Sahtik rallied them by advertising the advantages of an underground basement shelter where the din of explosions is almost inaudible and where the ceiling is made of reinforced concrete slabs and not of inch-thick planks.
Armo took to shoveling the earth and litter into pails, the rest of us—the two boys and I—were taking it out. By our concentrated shock-work, we freed a place enough for half a dozen cots and a table. Then the women came and swept the concrete floor, hung some blankets and old rags to screen off the trash-store in the other half of the room and it acquired a look of a sufficient war-time shelter.
It's half past 10 pm, all of my family are over there now.
Armo, the landlord, ducked out of moving to the block's basement room because his wife, on her second thoughts, balked at the idea and lined him up into sticking to their accustomed place. Yes, a cellar under the floorboards is not as safe as a shelter in the basement, yet down here she queens over those of her neighbors who, having no cellars of their own, seek refuge in hers. Locking them out altogether is inconceivable in the present situation and equally unthinkable to leave the cellar with her jams and pickles entirely to the neighbors' mercy.
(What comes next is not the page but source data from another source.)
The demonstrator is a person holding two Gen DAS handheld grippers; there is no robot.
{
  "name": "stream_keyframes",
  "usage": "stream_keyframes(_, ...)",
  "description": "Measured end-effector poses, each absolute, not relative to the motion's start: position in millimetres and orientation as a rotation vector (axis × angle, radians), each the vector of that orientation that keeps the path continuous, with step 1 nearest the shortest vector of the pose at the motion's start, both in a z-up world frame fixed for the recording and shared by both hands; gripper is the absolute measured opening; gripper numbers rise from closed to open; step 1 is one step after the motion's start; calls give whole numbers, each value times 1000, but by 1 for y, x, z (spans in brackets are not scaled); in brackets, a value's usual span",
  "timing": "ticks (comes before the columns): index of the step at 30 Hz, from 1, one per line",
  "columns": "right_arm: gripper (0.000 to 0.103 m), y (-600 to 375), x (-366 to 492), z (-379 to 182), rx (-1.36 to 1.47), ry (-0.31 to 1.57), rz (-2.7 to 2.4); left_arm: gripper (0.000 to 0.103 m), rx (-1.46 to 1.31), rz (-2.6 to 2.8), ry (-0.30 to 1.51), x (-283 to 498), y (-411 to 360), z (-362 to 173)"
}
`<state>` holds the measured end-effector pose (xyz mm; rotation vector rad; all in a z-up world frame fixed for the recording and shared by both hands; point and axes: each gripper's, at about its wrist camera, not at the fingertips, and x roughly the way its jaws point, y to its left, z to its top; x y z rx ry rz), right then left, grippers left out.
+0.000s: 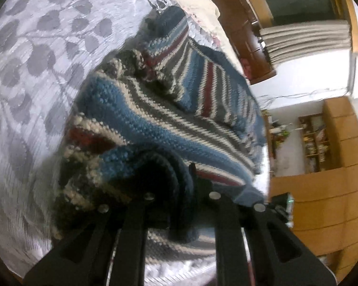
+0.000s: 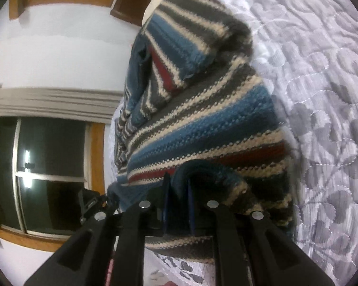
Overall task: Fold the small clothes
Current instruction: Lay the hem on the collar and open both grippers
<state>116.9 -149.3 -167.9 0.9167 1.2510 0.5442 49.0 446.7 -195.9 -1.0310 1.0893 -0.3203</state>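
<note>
- Striped knit: one sweater (image 1: 155, 119) in blue, grey, cream and red, lifted and draped above the bed's leaf-patterned quilt (image 1: 35, 71).
- Left hand-held gripper (image 1: 171, 186): clamped on a bunched edge of the sweater.
- Right hand-held gripper (image 2: 179, 190): pinching another fold of the same sweater (image 2: 202, 119).
- One curtained window (image 2: 47, 155) sits beyond.

The tips of the left tongs (image 1: 176, 190) are hidden in a dark fold of the blue, grey, cream and red striped knitted sweater (image 1: 155, 124), so their grip cannot be seen. The tips of the right tongs (image 2: 179, 190) are partly buried in the same sweater (image 2: 202, 124). The sweater's near end is behind the black arms. The small things on the far brown wooden shelf (image 1: 315, 140) are too blurry to name.
</note>
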Motion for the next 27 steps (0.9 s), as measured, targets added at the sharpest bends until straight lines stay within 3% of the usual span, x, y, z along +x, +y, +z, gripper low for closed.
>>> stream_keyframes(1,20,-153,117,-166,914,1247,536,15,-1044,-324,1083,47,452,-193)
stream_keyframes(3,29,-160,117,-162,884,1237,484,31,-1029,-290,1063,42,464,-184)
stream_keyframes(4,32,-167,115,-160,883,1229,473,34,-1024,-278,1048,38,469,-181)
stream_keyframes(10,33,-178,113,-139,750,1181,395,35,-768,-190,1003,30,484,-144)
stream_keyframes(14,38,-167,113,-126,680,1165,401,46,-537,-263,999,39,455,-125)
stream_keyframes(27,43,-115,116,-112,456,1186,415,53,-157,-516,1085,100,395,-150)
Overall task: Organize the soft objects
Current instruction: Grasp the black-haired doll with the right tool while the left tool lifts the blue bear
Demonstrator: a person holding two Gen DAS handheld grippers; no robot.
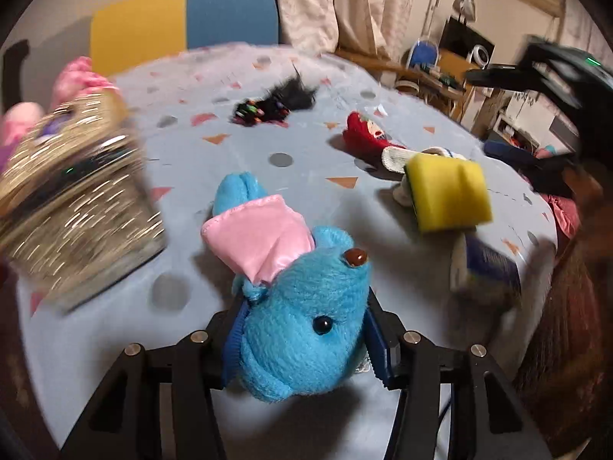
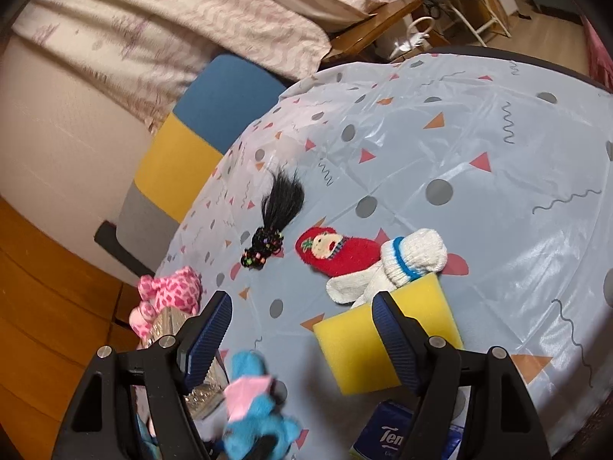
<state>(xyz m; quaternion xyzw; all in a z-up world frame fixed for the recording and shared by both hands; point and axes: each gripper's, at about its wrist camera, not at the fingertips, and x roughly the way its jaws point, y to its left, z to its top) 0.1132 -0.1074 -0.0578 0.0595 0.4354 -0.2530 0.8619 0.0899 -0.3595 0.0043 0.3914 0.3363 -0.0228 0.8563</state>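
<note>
A blue plush toy [image 1: 302, 318] with a pink satin ear is squeezed between the blue pads of my left gripper [image 1: 306, 333], just above the table; it also shows at the bottom of the right wrist view [image 2: 253, 421]. My right gripper [image 2: 302, 326] is open above the table with nothing between its fingers. A yellow sponge [image 2: 352, 349] lies behind its right finger. Beyond it lie a white sock [image 2: 406, 260], a red sock with a face [image 2: 337, 249] and a black hair tuft on a beaded band [image 2: 276, 211].
A glittery container [image 1: 76, 211], blurred, stands at the table's left edge with a pink spotted plush [image 2: 172, 291] beside it. A blue tissue pack [image 2: 390, 437] lies near the sponge. A patterned cloth covers the round table [image 2: 479, 134]. A yellow-and-blue chair [image 2: 207, 126] stands behind.
</note>
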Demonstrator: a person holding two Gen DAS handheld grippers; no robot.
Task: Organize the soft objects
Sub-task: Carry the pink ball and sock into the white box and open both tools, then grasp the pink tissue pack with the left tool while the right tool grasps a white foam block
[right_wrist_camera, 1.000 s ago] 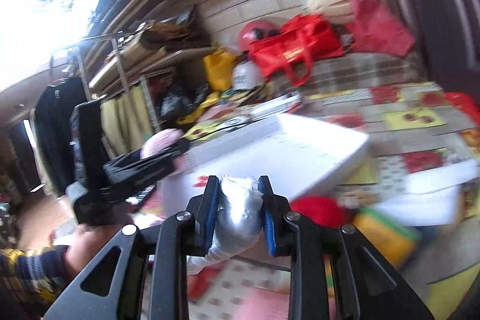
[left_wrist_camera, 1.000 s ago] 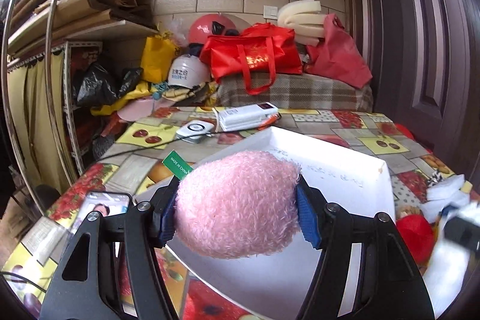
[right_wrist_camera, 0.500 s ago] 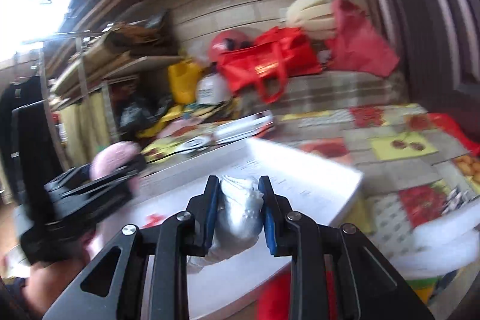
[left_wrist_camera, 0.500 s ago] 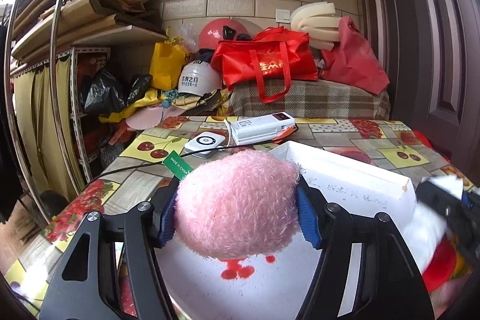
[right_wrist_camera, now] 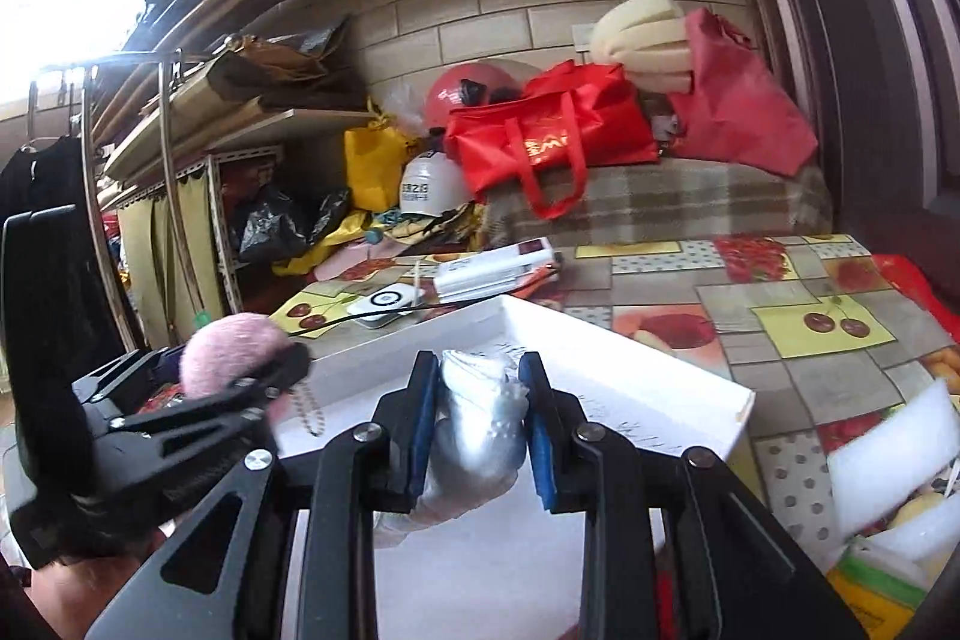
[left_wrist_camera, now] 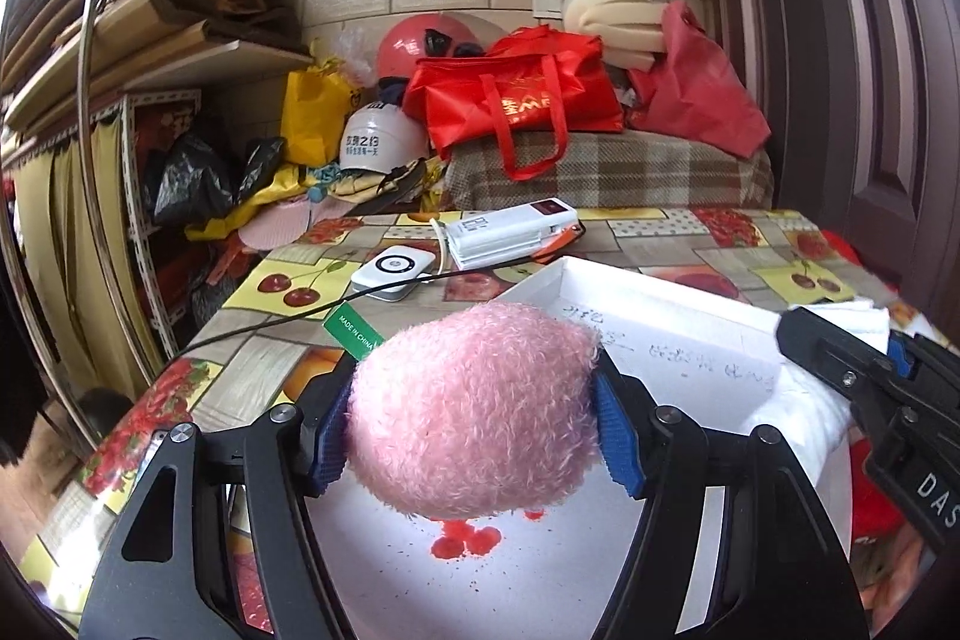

It is a still and starry night outdoors. The muffled chitchat of the shelterers preparing for their night repose is heard from under the scraped floorboards in our one-but-spacious room.
Good night, everybody.
December 11
The night turned out not too good for me, instead of sound sleep canceling all the troubles, I got stuck in oozy insomnia.
At 6 in the morning, a major missile attack broke loose from all the quarters. Severe bombardments were repeated each two-three hours today.
At 9 sharp I was in the Editorial House to fill in the forms for my employment. There chanced to be only Ms. Rita, the Secretary of Chief Editor. Her another position is that of Acting Personnel Manager when not making coffee for Boss and his visitors.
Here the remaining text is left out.